Teresa Kerry fait des vagues

Boston — La forte personnalité de l'épouse du candidat démocrate à la présidentielle John Kerry, Teresa Heinz Kerry, fait des vagues à la convention du parti où son accrochage verbal avec un journaliste a été monté en épingle par les médias.

«Ferme ta gueule», a-t-elle lancé à un reporter d'un journal local de Pittsburgh. «Tu as dit une chose que je n'ai pas dite», lui a reproché Mme Kerry énervée avant de quitter les lieux brusquement.

L'échange a été diffusé lundi par plusieurs chaînes de télévision américaines et les commentateurs politiques s'interrogeaient sur le caractère incontrôlable de Mme Kerry, qui devait prononcer hier soir un discours devant les délégués de la Convention nationale démocrate réunie jusqu'à demain à Boston (Massachusetts).

«Je dis ce que je pense. Je ne parle pas la langue de bois. Je voulais qu'il cesse de m'importuner», a-t-elle expliqué hier à la chaîne de télévision NBC, ajoutant qu'elle ne regrettait rien.

L'ancienne Première dame Hillary Clinton est venue à sa rescousse. «Je crois que beaucoup d'Américains vont dire: "c'est bien, vas-y ma fille", en tous cas moi, c'est comme ça que je le ressens», a dit Mme Clinton.

La presse américaine en a profité pour ressortir d'anciens propos au vitriol tenus par Teresa Kerry contre l'un des ténors du parti démocrate Ted Kennedy, à l'époque où elle était l'épouse du sénateur républicain John Heinz III. Elle avait traité dans les années 1970 de «parfait salaud» celui qui est considéré comme l'ami et le protecteur de John Kerry.
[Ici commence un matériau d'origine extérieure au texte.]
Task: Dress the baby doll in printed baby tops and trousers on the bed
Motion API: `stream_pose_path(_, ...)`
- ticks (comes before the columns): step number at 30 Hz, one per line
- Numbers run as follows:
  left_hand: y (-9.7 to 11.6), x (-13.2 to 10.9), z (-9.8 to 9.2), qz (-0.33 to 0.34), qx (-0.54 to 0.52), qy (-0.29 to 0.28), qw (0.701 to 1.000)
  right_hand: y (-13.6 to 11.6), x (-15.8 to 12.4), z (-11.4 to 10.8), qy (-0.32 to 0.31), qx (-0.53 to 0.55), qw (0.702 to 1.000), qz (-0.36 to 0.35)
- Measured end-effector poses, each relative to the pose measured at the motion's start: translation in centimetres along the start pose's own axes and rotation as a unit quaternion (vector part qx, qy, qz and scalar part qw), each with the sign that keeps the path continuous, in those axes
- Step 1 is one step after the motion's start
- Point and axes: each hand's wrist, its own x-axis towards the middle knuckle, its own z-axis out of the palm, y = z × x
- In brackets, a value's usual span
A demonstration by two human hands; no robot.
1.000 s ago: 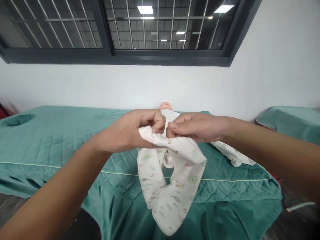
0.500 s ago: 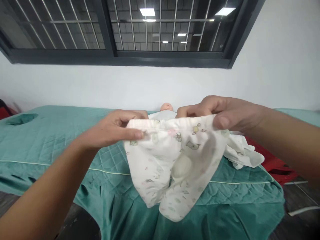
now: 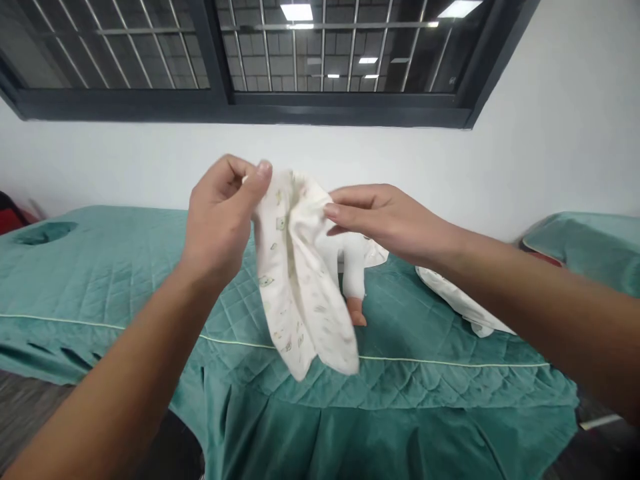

Elle lui reprochait alors de rester marié à Joan (maintenant son ex-femme) uniquement pour obtenir le vote catholique.

L'équipe de campagne de John Kerry a minimisé ces déclarations «faites il y a trente ans». Selon un porte-parole du sénateur Ted Kennedy, les Kennedy et les Kerry sont devenus au cours des ans «des amis très proches et qui éprouvent beaucoup de respect mutuel».

Richissime héritière de l'empire de l'agroalimentaire Heinz, après la mort subite de son mari dans un accident d'avion, Teresa Heinz Kerry, 65 ans, née Portugaise dans le Mozambique colonial, s'est lancée il y a près d'un an dans la campagne présidentielle de son mari.

Elle apporte sa spontanéité et son originalité à John Kerry, au caractère plutôt austère et distant. Vive, les cheveux châtains souvent dans les yeux, vêtue par les meilleurs couturiers, elle arbore un look plus naturel que sophistiqué — à l'image de son discours. Elle avait été présentée par Ted Kennedy comme l'«arme secrète» de la campagne démocrate.

S'exprimant avec une pointe d'accent, elle se lance parfois dans des digressions inattendues, révélant par exemple qu'elle tente de minimiser ses rides à coups d'injections de Botox, ou improvise des propositions politiques.

«C'est juste ce qui me vient à l'esprit», avouait-elle le mois dernier en dressant une comparaison entre le régime cubain de Fidel Castro et l'apartheid sud-africain.

Sa personnalité tranche avec celle de Laura, la discrète épouse du président républicain George W. Bush, symbole de la femme américaine traditionnelle ou même d'Hillary Clinton, qui avait un rôle plus politique auprès de son mari Bill.